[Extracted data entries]
_ _ _ _ _ _ _

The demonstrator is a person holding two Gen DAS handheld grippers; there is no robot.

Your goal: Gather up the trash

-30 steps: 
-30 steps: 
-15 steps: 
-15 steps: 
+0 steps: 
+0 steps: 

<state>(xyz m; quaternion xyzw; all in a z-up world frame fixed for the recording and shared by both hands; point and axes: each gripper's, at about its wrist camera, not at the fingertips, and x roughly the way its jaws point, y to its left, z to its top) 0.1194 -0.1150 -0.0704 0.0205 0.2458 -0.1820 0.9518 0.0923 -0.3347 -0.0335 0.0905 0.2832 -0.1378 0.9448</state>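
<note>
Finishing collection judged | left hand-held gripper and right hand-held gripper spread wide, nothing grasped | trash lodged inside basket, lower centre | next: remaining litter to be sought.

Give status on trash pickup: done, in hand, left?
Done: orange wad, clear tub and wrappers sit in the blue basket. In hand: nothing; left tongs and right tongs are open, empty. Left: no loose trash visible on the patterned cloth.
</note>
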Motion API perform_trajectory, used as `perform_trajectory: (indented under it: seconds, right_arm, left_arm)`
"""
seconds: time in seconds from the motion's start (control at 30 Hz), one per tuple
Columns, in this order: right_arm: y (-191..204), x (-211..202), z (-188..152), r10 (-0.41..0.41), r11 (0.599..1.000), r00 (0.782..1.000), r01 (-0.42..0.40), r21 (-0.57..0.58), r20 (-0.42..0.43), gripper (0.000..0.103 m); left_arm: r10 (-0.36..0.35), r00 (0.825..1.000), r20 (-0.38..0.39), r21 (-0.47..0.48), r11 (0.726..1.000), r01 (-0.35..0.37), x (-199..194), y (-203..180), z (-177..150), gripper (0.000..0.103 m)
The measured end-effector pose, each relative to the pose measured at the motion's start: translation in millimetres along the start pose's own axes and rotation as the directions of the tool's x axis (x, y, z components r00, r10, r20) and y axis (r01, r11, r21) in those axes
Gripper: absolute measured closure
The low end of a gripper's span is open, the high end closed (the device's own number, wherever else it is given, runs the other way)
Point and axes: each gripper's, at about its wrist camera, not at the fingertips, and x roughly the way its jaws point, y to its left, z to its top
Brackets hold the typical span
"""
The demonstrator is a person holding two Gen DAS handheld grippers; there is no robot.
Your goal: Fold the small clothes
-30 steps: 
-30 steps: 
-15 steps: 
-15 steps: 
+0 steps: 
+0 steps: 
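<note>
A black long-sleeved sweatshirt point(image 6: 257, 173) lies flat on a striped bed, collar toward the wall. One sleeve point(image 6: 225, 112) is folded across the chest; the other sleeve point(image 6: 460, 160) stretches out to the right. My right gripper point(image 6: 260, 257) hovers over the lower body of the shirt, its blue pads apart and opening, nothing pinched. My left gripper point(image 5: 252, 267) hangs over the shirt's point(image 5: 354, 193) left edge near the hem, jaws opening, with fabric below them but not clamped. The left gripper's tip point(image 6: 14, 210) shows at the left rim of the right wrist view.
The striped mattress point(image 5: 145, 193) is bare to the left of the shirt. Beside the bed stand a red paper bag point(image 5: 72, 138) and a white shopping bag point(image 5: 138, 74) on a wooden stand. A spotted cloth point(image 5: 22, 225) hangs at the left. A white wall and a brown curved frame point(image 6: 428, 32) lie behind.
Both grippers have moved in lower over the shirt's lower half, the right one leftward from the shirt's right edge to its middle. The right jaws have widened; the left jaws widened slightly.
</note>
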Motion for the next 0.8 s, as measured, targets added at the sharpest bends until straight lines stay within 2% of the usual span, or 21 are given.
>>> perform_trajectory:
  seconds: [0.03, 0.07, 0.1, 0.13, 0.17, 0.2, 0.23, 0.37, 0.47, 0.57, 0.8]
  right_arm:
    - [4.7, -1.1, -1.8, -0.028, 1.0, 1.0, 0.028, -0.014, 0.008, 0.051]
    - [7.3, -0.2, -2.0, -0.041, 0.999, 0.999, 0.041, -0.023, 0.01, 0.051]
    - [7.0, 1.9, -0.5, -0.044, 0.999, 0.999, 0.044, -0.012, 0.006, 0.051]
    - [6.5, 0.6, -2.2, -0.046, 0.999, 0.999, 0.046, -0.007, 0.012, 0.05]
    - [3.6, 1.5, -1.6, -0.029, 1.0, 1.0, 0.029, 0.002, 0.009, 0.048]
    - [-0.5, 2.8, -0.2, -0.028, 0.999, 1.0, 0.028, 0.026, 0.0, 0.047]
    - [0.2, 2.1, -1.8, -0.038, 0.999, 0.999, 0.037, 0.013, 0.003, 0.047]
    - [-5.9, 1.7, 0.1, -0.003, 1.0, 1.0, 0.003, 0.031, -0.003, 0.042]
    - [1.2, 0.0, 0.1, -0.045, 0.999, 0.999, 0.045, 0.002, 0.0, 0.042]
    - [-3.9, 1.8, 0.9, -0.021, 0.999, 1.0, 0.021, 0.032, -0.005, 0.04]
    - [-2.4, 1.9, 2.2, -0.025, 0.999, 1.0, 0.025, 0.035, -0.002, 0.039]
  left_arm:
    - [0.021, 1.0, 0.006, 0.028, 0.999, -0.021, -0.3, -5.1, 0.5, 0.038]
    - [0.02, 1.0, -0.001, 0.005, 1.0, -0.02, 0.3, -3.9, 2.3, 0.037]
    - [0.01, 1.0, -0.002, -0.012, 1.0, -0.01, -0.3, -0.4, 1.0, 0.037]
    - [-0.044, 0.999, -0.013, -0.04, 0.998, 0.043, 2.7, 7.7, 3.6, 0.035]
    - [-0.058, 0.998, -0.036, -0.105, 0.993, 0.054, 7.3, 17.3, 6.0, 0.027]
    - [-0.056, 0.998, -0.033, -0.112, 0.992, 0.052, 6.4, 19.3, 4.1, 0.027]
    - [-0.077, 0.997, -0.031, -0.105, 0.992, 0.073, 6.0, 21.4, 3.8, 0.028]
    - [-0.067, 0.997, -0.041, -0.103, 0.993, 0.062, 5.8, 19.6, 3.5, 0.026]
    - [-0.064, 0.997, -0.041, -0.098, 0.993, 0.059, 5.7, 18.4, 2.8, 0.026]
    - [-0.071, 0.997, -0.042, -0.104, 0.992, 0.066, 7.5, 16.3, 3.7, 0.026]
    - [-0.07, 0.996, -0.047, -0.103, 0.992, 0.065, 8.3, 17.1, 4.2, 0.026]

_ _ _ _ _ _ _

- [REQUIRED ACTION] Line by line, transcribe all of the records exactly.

- [OUTPUT FOR THIS TASK]
The demonstrator is a person holding two Gen DAS handheld grippers; there is no robot.

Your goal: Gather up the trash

-30 steps: 
-30 steps: 
-15 steps: 
-15 steps: 
+0 steps: 
+0 steps: 

<state>(xyz m; quaternion xyzw; all in a z-up world frame fixed for the recording and shared by both hands; point and axes: each gripper's, at about its wrist camera, not at the fingertips, and x roughly the way its jaws point, y to its left, z to its top) 0.1194 -0.1150 -0.0704 0.0205 0.2458 -0.1820 0.9518 0.0923 -0.3347 -0.0335 0.0905 0.2832 -0.1378 0.9448</state>
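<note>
Finishing collection judged | left hand-held gripper and right hand-held gripper spread wide, nothing grasped | trash lodged inside basket, lower centre | next: remaining litter to be sought.

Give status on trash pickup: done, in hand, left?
Done: orange wad, clear tub and wrappers sit in the blue basket. In hand: nothing; left tongs and right tongs are open, empty. Left: no loose trash visible on the patterned cloth.
</note>
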Motion API perform_trajectory, used as `perform_trajectory: (indented under it: seconds, right_arm, left_arm)`
"""
seconds: time in seconds from the motion's start (control at 30 Hz), one per tuple
Columns, in this order: right_arm: y (-191..204), x (-211..202), z (-188..152), r10 (-0.41..0.41), r11 (0.599..1.000), r00 (0.782..1.000), r01 (-0.42..0.40), r21 (-0.57..0.58), r20 (-0.42..0.43), gripper (0.000..0.103 m); left_arm: r10 (-0.36..0.35), r00 (0.825..1.000), r20 (-0.38..0.39), r21 (-0.47..0.48), r11 (0.726..1.000), r01 (-0.35..0.37), x (-199..194), y (-203..180), z (-177..150), gripper (0.000..0.103 m)
The measured end-effector pose, each relative to the pose measured at the motion's start: translation in millimetres along the start pose's own axes and rotation as the directions of the tool's x axis (x, y, z components r00, r10, r20) and y axis (r01, r11, r21) in those axes
Gripper: absolute measured closure
The low end of a gripper's span is open, the high end closed (the device's own number, wherever else it is given, runs the other way)
Point and axes: each gripper's, at about its wrist camera, not at the fingertips, and x roughly the way its jaws point, y to its left, z to its top
Brackets hold the typical span
"""
The demonstrator is a person holding two Gen DAS handheld grippers; there is no robot.
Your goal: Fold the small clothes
-30 steps: 
-30 steps: 
-15 steps: 
-15 steps: 
+0 steps: 
+0 steps: 
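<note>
A black long-sleeved sweatshirt point(image 6: 257, 173) lies flat on a striped bed, collar toward the wall. One sleeve point(image 6: 225, 112) is folded across the chest; the other sleeve point(image 6: 460, 160) stretches out to the right. My right gripper point(image 6: 260, 257) hovers over the lower body of the shirt, its blue pads apart and opening, nothing pinched. My left gripper point(image 5: 252, 267) hangs over the shirt's point(image 5: 354, 193) left edge near the hem, jaws opening, with fabric below them but not clamped. The left gripper's tip point(image 6: 14, 210) shows at the left rim of the right wrist view.
The striped mattress point(image 5: 145, 193) is bare to the left of the shirt. Beside the bed stand a red paper bag point(image 5: 72, 138) and a white shopping bag point(image 5: 138, 74) on a wooden stand. A spotted cloth point(image 5: 22, 225) hangs at the left. A white wall and a brown curved frame point(image 6: 428, 32) lie behind.
Both grippers have moved in lower over the shirt's lower half, the right one leftward from the shirt's right edge to its middle. The right jaws have widened; the left jaws widened slightly.
</note>
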Motion for the next 0.8 s, as measured, targets added at the sharpest bends until straight lines stay within 2% of the usual span, or 21 are given.
>>> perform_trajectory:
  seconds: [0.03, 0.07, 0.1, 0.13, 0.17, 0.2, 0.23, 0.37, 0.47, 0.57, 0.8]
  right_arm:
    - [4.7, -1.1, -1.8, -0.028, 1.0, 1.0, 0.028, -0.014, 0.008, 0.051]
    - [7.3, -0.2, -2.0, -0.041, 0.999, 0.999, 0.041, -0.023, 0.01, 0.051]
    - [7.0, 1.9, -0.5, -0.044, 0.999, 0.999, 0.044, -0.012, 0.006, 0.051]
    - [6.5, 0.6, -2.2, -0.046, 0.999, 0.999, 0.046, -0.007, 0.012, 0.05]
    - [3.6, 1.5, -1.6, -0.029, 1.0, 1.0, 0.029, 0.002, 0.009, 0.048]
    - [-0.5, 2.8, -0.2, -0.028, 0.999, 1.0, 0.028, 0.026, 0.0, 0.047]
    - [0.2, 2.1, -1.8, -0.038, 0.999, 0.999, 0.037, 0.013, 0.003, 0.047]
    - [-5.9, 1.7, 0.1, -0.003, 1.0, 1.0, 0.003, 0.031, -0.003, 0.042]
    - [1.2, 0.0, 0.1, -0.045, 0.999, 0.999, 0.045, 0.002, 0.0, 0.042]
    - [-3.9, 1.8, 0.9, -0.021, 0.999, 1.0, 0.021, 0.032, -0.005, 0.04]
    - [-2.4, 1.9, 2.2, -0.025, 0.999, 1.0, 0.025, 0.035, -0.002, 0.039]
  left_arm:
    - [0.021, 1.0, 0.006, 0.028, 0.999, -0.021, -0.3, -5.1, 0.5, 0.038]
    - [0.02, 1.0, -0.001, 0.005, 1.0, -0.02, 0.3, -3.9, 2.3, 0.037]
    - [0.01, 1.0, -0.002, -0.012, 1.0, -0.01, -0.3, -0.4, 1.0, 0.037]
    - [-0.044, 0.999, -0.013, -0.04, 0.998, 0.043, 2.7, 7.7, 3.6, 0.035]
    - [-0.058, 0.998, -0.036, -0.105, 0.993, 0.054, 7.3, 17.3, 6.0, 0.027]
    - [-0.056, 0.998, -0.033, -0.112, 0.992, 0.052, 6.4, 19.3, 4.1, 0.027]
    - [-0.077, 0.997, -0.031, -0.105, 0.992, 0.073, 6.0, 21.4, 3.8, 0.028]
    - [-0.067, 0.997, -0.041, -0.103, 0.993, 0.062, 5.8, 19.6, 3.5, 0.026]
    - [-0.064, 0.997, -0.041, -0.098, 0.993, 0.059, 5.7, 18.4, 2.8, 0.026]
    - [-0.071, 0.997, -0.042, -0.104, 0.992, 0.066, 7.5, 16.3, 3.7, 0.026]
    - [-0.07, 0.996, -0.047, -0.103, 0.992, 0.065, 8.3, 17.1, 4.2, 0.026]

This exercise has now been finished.